◆ AIM OF THE TASK ◆
Could you retype every line of the data underneath without altering anything?

◆ RECORDS TO USE ◆
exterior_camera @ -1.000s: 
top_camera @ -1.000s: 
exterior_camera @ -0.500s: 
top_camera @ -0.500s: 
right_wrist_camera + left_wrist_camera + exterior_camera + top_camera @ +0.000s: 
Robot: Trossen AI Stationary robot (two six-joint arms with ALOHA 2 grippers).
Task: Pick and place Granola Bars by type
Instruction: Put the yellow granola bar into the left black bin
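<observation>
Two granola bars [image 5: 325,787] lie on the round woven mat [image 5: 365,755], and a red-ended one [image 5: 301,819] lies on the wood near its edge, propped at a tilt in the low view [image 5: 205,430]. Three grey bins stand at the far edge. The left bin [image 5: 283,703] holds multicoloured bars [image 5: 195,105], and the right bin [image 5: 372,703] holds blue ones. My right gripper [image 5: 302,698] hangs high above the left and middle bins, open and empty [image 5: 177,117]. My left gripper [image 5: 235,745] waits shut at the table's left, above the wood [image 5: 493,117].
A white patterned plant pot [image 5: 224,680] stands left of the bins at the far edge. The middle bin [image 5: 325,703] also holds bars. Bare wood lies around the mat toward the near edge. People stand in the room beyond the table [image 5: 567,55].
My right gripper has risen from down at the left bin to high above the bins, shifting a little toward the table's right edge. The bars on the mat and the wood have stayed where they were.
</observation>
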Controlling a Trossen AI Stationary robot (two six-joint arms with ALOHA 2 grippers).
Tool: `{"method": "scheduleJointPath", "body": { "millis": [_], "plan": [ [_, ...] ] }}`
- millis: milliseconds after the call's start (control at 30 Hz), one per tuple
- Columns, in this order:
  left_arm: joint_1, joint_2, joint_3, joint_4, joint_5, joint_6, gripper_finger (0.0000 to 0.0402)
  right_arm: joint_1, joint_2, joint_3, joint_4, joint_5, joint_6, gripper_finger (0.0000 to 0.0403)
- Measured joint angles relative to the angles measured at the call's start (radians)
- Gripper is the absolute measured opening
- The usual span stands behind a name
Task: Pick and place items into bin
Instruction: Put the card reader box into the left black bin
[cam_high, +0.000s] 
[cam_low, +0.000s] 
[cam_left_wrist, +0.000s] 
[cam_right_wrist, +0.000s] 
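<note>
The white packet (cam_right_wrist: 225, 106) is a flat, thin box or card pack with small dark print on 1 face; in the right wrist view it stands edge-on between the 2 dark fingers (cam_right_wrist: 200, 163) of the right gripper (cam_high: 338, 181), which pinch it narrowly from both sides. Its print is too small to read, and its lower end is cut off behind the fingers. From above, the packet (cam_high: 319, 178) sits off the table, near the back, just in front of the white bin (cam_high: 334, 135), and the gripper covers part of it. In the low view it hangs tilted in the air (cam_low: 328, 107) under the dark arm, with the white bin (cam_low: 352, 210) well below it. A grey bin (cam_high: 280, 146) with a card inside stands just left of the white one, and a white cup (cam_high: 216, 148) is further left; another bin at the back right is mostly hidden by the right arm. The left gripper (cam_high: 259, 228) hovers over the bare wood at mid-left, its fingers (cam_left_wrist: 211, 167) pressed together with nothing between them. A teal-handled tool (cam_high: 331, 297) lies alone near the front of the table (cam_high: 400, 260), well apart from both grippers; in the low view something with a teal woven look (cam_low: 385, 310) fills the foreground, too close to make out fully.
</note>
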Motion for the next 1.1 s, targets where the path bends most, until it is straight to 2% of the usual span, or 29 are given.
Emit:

◆ EXERCISE SOLUTION ◆
exterior_camera @ -1.000s: 
top_camera @ -1.000s: 
exterior_camera @ -0.500s: 
top_camera @ -0.500s: 
right_wrist_camera + left_wrist_camera + exterior_camera + top_camera @ +0.000s: 
Robot: Trossen AI Stationary robot (two six-joint arms with ALOHA 2 grippers).
Task: Pick and place Granola Bars by type
Instruction: Put the yellow granola bar into the left black bin
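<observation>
Two granola bars [image 5: 325,787] lie on the round woven mat [image 5: 365,755], and a red-ended one [image 5: 301,819] lies on the wood near its edge, propped at a tilt in the low view [image 5: 205,430]. Three grey bins stand at the far edge. The left bin [image 5: 283,703] holds multicoloured bars [image 5: 195,105], and the right bin [image 5: 372,703] holds blue ones. My right gripper [image 5: 302,698] hangs high above the left and middle bins, open and empty [image 5: 177,117]. My left gripper [image 5: 235,745] waits shut at the table's left, above the wood [image 5: 493,117].
A white patterned plant pot [image 5: 224,680] stands left of the bins at the far edge. The middle bin [image 5: 325,703] also holds bars. Bare wood lies around the mat toward the near edge. People stand in the room beyond the table [image 5: 567,55].
My right gripper has risen from down at the left bin to high above the bins, shifting a little toward the table's right edge. The bars on the mat and the wood have stayed where they were.
</observation>
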Controlling a Trossen AI Stationary robot (two six-joint arms with ALOHA 2 grippers).
Tool: `{"method": "scheduleJointPath", "body": { "millis": [_], "plan": [ [_, ...] ] }}`
- millis: milliseconds after the call's start (control at 30 Hz), one per tuple
- Columns, in this order:
  left_arm: joint_1, joint_2, joint_3, joint_4, joint_5, joint_6, gripper_finger (0.0000 to 0.0402)
  right_arm: joint_1, joint_2, joint_3, joint_4, joint_5, joint_6, gripper_finger (0.0000 to 0.0403)
- Measured joint angles relative to the angles measured at the call's start (radians)
- Gripper is the absolute measured opening
- The usual span stands behind a name
Task: Pick and place items into bin
Instruction: Put the card reader box into the left black bin
[cam_high, +0.000s] 
[cam_low, +0.000s] 
[cam_left_wrist, +0.000s] 
[cam_right_wrist, +0.000s] 
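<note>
The white packet (cam_right_wrist: 225, 106) is a flat, thin box or card pack with small dark print on 1 face; in the right wrist view it stands edge-on between the 2 dark fingers (cam_right_wrist: 200, 163) of the right gripper (cam_high: 338, 181), which pinch it narrowly from both sides. Its print is too small to read, and its lower end is cut off behind the fingers. From above, the packet (cam_high: 319, 178) sits off the table, near the back, just in front of the white bin (cam_high: 334, 135), and the gripper covers part of it. In the low view it hangs tilted in the air (cam_low: 328, 107) under the dark arm, with the white bin (cam_low: 352, 210) well below it. A grey bin (cam_high: 280, 146) with a card inside stands just left of the white one, and a white cup (cam_high: 216, 148) is further left; another bin at the back right is mostly hidden by the right arm. The left gripper (cam_high: 259, 228) hovers over the bare wood at mid-left, its fingers (cam_left_wrist: 211, 167) pressed together with nothing between them. A teal-handled tool (cam_high: 331, 297) lies alone near the front of the table (cam_high: 400, 260), well apart from both grippers; in the low view something with a teal woven look (cam_low: 385, 310) fills the foreground, too close to make out fully.
</note>
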Motion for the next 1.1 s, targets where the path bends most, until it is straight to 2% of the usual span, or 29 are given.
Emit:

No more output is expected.